O’Brien put his finger on the nerve and pressed hard: “The point you’re making is that schools in the East End are filled with children who cannot speak English. .. That’s not true… Children who are typified as speaking English as a second language would include your own daughters… Perhaps [if we checked] we would realise that most bilingual children in this country are children like yours?”
He continued, highlighting accusations of bigotry and hypocrisy: “What the caller asked you was why so many people think you’re racist… and… you talk about children who can’t speak English as a first language without mentioning it includes your own children.”
There was an implication that Farage, who has banned former members of the BNP from joining UKIP in an effort to protect the party from adverse publicity, has himself associated with the far-right organisation; and a question over the far-right parties with which UKIP sits in the European Parliament.
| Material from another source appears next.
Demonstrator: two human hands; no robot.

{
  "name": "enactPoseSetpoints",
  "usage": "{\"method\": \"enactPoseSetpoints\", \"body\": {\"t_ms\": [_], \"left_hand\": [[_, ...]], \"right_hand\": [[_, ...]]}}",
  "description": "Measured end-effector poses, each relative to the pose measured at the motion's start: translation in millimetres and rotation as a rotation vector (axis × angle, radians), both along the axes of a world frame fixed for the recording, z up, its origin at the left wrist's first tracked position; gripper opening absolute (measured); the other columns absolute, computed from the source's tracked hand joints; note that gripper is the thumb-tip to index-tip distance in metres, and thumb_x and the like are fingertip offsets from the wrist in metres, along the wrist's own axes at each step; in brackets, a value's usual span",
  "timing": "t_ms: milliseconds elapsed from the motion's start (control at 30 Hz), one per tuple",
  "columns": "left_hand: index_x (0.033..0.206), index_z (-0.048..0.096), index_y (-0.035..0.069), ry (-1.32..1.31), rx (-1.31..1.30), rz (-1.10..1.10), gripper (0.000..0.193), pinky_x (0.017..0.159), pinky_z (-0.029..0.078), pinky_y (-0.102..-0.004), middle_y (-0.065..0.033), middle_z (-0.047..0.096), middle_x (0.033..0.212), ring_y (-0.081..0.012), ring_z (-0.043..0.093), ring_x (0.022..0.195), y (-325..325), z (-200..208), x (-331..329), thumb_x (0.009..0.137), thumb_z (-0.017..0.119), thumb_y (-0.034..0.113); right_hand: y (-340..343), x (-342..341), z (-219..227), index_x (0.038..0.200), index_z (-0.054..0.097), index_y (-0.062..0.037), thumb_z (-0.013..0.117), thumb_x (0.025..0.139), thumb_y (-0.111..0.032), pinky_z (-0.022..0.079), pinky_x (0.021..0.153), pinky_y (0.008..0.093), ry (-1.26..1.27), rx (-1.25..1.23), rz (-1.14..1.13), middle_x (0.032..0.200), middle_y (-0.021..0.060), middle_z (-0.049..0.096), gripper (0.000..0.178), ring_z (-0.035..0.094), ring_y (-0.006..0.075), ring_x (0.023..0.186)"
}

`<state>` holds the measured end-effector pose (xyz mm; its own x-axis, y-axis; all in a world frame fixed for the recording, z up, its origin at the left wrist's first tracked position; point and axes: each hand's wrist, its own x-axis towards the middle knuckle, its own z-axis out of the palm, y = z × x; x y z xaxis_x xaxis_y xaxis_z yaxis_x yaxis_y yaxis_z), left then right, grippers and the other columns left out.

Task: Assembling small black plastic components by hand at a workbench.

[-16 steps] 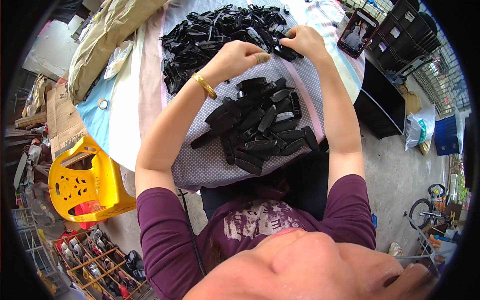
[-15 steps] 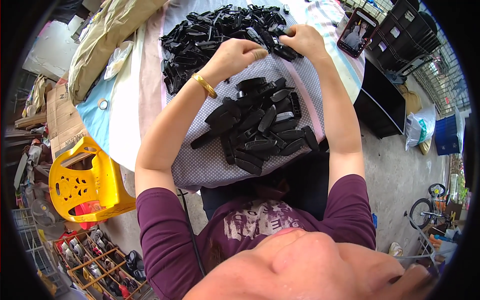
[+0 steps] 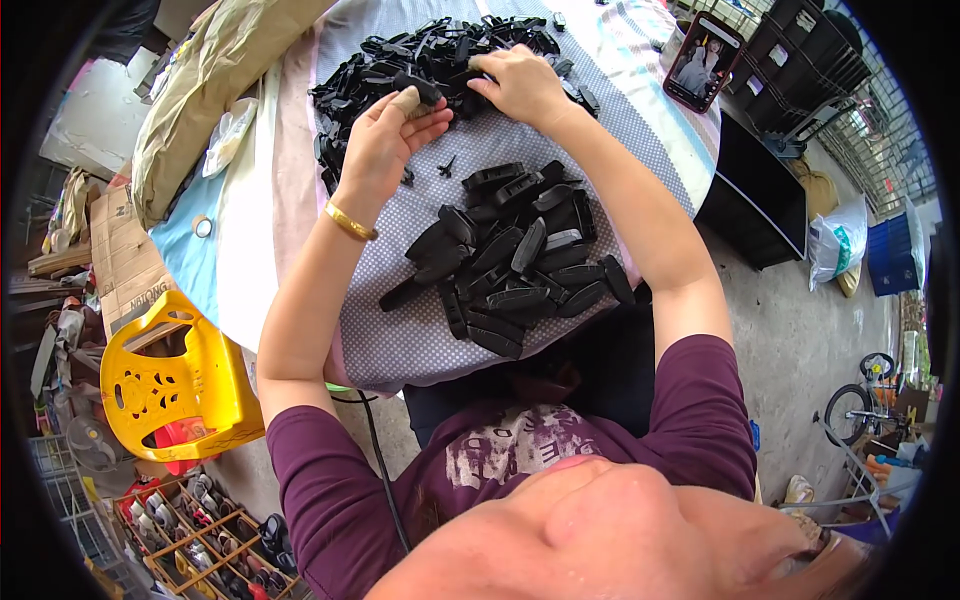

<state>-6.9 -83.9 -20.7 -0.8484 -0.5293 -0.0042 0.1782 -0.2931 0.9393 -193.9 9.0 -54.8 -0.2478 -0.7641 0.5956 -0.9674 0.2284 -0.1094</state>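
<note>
My left hand grips a small black plastic piece between a thumb with a tan covering and the fingers. Over the far heap of small black plastic parts, my right hand has its thumb and fingertips drawn together. Whatever may be between those fingertips is hidden. Nearer to me lies a second pile of longer, chunkier black plastic pieces. One small black part rests alone on the cloth between the two piles. A gold bangle circles my left wrist.
The round table carries a dotted and striped cloth. A phone with a lit screen stands at the far right, near black crates. Tape lies on the left side. A yellow plastic chair stands left of the table.
My left hand has moved left and turned up, now showing a black piece in its fingers. My right hand has moved left over the heap. A small loose part now shows between the piles.
</note>
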Motion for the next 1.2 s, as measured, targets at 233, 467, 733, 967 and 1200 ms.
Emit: {"method": "enactPoseSetpoints", "body": {"t_ms": [233,467,733,967,1200], "left_hand": [[0.102,0.055,-0.005,0.098,0.162,-0.133,0.026,0.081,0.052,-0.0341,-0.0192,0.06,0.097,-0.026,0.062,0.089,-5.4,-3.1,2.2,0.091,0.05,0.018],[0.105,0.054,0.0,0.014,-0.101,-0.026,0.021,0.073,0.053,-0.0311,-0.0138,0.063,0.091,-0.0209,0.063,0.08,-8.5,-6.2,7.1,0.091,0.05,0.015],[0.104,0.057,0.001,-0.026,-0.062,-0.026,0.019,0.074,0.051,-0.0266,-0.0057,0.061,0.094,-0.0132,0.059,0.083,-16.4,-16.5,6.9,0.088,0.054,0.012],[0.117,0.051,0.0,0.006,-0.184,-0.015,0.032,0.074,0.052,-0.0271,-0.006,0.059,0.094,-0.0132,0.059,0.082,-10.0,-20.8,3.2,0.086,0.056,0.007],[0.121,0.049,0.003,0.099,-0.12,0.014,0.037,0.075,0.051,-0.0261,-0.0047,0.059,0.095,-0.0123,0.059,0.083,-11.0,-21.0,1.6,0.085,0.057,0.005]], "right_hand": [[-3.3,8.4,-3.5,0.088,0.064,-0.0094,0.06,0.074,-0.016,0.048,0.075,0.0354,-0.087,-0.123,0.096,0.084,0.0085,0.064,0.016,0.059,0.0277,0.084],[0.2,-2.8,4.3,0.084,0.068,-0.008,0.055,0.073,-0.014,0.047,0.078,0.0379,-0.155,-0.129,0.093,0.081,0.0127,0.065,0.018,0.06,0.0286,0.08],[1.6,-6.9,27.3,0.098,0.065,-0.0063,0.063,0.075,-0.015,0.048,0.077,0.0322,-0.282,0.035,0.208,0.088,0.0079,0.066,0.024,0.061,0.0259,0.081],[-24.1,9.4,16.3,0.096,0.063,-0.0102,0.063,0.075,-0.019,0.046,0.082,0.0341,0.257,0.252,0.026,0.092,0.0055,0.06,0.022,0.055,0.0235,0.094],[-1.6,9.8,37.6,0.099,0.063,-0.0036,0.064,0.076,-0.018,0.05,0.073,0.0314,-0.428,-0.077,0.2,0.087,0.0094,0.065,0.027,0.063,0.0209,0.078]]}}
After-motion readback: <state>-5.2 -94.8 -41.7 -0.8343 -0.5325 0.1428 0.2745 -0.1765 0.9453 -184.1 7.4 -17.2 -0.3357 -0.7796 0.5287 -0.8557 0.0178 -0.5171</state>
Farage said UKIP would not sit with people who didn’t have a reasonable point of view but O’Brien flagged up a member of the group who had said the ideas of Anders Breivik, the Norwegian mass murderer, Islamophobe, Anti-Semite and anti-feminist, were “in defence of Western civilisation”.
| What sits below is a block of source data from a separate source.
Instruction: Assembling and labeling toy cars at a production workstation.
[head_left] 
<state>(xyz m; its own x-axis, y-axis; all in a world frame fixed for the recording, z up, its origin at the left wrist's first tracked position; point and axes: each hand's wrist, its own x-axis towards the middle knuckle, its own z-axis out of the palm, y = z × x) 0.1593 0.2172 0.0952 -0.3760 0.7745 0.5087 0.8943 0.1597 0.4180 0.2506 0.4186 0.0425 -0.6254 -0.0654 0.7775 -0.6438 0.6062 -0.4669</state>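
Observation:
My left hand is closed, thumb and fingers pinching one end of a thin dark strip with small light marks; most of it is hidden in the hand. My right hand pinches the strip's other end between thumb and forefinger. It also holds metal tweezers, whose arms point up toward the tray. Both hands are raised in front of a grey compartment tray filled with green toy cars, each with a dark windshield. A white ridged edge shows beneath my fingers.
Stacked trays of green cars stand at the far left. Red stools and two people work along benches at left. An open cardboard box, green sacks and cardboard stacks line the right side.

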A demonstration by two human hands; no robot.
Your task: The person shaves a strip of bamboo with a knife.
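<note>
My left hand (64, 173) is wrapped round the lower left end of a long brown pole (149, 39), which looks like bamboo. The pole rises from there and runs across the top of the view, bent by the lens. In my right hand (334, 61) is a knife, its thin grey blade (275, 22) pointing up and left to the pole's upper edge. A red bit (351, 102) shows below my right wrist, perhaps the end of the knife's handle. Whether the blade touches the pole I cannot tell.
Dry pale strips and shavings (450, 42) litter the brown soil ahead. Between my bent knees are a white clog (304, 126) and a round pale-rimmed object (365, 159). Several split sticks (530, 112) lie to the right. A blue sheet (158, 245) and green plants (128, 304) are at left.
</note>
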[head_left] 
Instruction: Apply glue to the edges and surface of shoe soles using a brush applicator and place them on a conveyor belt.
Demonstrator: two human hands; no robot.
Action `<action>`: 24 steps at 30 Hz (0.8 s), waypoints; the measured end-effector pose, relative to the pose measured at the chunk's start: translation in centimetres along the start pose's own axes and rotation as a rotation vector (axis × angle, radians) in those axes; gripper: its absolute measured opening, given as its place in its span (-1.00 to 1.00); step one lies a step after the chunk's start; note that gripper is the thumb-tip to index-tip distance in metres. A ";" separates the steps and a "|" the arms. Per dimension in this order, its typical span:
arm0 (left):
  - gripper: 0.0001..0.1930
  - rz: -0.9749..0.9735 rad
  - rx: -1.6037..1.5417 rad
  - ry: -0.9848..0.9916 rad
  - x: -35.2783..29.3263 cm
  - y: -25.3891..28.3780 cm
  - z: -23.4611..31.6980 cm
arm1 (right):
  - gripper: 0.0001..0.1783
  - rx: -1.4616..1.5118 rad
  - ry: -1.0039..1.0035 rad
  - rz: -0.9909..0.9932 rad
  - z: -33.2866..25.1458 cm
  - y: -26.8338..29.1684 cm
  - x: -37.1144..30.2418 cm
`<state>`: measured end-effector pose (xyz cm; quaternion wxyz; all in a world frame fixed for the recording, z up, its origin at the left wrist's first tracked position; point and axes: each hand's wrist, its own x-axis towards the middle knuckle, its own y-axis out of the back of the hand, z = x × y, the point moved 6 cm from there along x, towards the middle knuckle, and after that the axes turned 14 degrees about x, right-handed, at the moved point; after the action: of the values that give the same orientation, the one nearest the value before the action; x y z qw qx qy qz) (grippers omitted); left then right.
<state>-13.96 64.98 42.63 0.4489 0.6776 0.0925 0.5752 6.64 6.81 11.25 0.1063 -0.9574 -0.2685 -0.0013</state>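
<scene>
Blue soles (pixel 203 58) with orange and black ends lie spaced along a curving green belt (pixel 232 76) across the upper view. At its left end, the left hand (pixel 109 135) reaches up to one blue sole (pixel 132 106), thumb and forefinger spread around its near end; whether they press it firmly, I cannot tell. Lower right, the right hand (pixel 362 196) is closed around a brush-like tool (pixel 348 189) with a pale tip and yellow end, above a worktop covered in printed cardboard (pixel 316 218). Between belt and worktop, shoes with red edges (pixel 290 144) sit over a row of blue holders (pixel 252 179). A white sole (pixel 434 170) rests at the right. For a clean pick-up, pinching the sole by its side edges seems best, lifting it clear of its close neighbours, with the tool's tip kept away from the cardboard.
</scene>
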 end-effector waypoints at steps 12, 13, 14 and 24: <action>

Farage’s paper-thin defence was that the European political discourse was very different to the UK, (again) an admission that his party had encountered problems with “one or two members”, and a reference to problems in other parties (the Conservatives, on this occasion)
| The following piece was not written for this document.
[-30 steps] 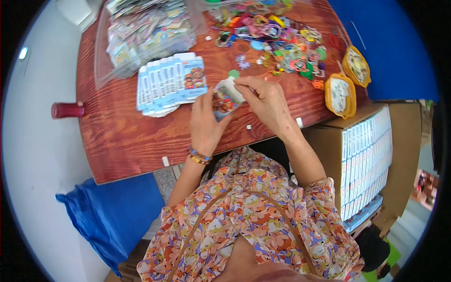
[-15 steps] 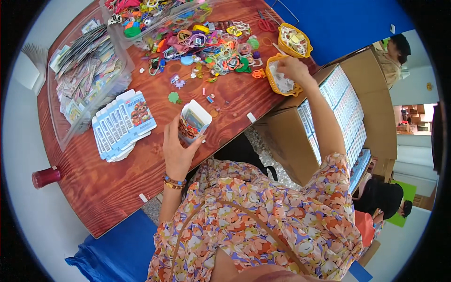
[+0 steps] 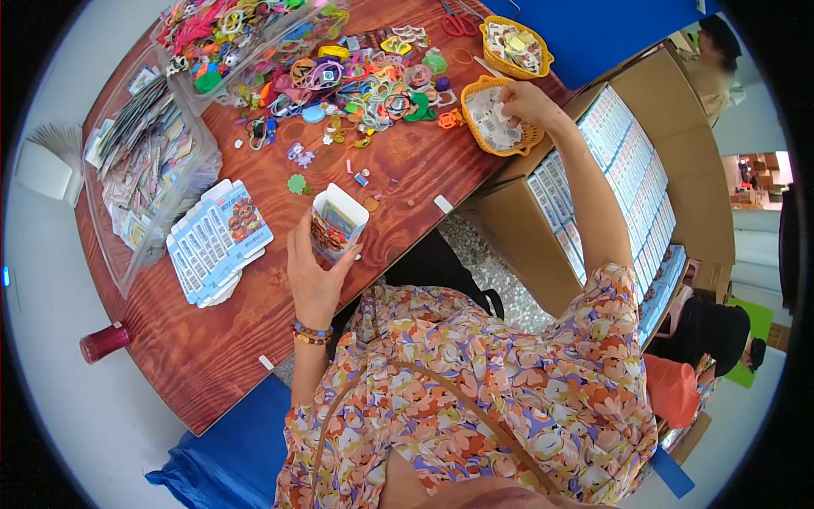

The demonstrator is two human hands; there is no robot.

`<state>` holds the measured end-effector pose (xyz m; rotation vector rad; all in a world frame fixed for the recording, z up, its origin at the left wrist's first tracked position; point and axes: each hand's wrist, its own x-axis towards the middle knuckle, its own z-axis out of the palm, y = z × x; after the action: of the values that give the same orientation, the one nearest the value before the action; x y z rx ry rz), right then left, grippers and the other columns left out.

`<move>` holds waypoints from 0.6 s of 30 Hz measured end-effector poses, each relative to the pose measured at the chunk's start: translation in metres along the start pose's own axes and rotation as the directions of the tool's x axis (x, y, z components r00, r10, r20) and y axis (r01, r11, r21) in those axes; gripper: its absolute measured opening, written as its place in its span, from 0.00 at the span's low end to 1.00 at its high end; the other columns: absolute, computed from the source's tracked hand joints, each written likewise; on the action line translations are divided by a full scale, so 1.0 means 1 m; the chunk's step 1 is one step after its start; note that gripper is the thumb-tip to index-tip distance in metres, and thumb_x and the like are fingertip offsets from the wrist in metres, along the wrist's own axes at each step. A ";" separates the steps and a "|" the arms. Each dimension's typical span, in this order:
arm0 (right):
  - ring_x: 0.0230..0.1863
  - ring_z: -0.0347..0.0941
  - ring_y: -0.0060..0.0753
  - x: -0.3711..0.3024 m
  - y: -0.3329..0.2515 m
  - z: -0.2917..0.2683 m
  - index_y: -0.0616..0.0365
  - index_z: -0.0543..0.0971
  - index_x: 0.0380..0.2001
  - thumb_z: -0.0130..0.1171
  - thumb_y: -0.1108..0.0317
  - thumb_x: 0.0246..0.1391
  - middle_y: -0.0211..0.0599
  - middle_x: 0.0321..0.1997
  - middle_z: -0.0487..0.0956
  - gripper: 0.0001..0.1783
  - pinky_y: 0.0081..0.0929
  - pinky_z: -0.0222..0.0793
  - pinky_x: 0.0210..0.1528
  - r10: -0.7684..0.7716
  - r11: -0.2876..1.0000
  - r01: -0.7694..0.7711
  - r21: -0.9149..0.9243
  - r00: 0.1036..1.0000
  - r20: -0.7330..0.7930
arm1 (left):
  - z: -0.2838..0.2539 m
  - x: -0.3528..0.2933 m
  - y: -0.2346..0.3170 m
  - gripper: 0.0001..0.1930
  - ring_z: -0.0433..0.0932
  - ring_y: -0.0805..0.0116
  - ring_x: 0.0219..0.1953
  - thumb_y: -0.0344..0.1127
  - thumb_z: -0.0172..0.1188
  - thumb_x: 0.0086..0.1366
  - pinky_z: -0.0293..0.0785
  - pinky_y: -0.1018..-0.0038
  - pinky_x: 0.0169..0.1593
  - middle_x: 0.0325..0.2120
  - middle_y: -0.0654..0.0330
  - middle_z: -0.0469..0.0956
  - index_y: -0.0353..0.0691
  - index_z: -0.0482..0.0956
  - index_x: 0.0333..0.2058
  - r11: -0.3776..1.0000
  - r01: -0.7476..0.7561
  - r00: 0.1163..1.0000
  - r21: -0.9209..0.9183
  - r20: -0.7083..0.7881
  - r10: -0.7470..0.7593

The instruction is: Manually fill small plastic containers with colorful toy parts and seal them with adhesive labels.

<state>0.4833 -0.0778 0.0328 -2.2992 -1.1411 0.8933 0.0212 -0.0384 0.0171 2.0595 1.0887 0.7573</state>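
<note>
My left hand [image 3: 314, 284] is wrapped round a small printed carton [image 3: 331, 241], holding it upright with its top flaps open. A card or packet shows inside it. Over at the right, my right hand [image 3: 531, 105] reaches into a yellow basket [image 3: 510, 151] of small white packets. Its fingers are pinched together among them, and what they hold, if anything, is hidden. A fanned stack of flat blue-and-white cartons [image 3: 216, 242] lies on the table left of my left hand.
A clear bin [image 3: 127, 276] of cards stands far left, near a heap of colourful trinkets [image 3: 373, 89]. A second yellow basket [image 3: 517, 72] and red scissors [image 3: 459, 25] lie at the back. Beside the table stands a cardboard box [image 3: 526, 246] packed with cartons. A dark red jar [image 3: 104, 343] is at the left edge.
The whole view has shifted slightly. My right hand has drawn its fingers together in the basket among the white packets. My left hand still holds the carton.
</note>
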 end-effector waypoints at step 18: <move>0.25 0.83 0.25 -0.010 -0.003 -0.004 0.71 0.81 0.38 0.59 0.70 0.55 0.38 0.28 0.82 0.13 0.22 0.70 0.23 0.025 0.999 -0.024 -0.046 1.000 0.010 | -0.001 -0.003 -0.010 0.41 0.74 0.50 0.49 0.37 0.76 0.50 0.73 0.60 0.50 0.47 0.49 0.72 0.34 0.66 0.61 0.999 0.018 0.999 0.042 0.035 -0.019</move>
<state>0.4796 -0.0847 0.0409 -2.3530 -1.1513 0.8978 0.0148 -0.0363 0.0092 2.0867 1.1109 0.6914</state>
O’Brien leapt on this: “Your defence so far is that you’re no different from any other political party and yet your unique selling point … is that you are different.” In addition, he pointed out that Farage refers to “members of the political class and their friends in the media”, while writing columns for the Independent and Express newspapers every week and appearing on the BBC’s Question Time more often than anyone apart from David Dimbleby.
Farage should count himself lucky he was not also asked about his connections with American right-wingers, including Ron Paul (Godfather of the Tea Party) and James Beeland Rogers Jr who, together with George Soros, engineered the British economic crash of 1992.
Farage tried to defend his way of equating Romanians with criminality by saying that Roma people in other countries have been forced into a situation where crime is their only option – and then was forced into a corner when O’Brien mentioned UKIP’s fearmongering poster, that claims millions of potential immigrants are after the jobs of British people. Wasn’t he demonising foreigners by saying they will take all the jobs and push crime up?
“I’m not demonising anyone,” said Farage, then contradicted himself: “I’m demonising a political class that has allowed us to have an open door that allowed things like this to happen.”
“So when I say Romanian and you start talking about people traffickers, why don’t you say people are perfectly entitled to feel uncomfortable about living next door to people traffickers, wherever they’re from?” asked Mr O’Brien. “Why do you say ‘Romanians’?”
Get ready for another contradiction: “I didn’t say Romanians; I was asked… if a group of Romanian men moved in next door to you, would you be concerned, and if you lived in London I think you would be.”
It was while Farage was being questioned on his expenses that Patrick O’Flynn, UKIP’s director of communications and former Daily Express political commentator, stepped in (claiming that O’Brien was over-running, 19 minutes into a 20-minute interview). Mr O’Brien’s response: “Is this a friend in the media or a member of the political class?”
Homophobia, racism, hypocrisy, and an incitement for others to display the same characteristics.
Does this country really need that kind of alternative to mainstream politics?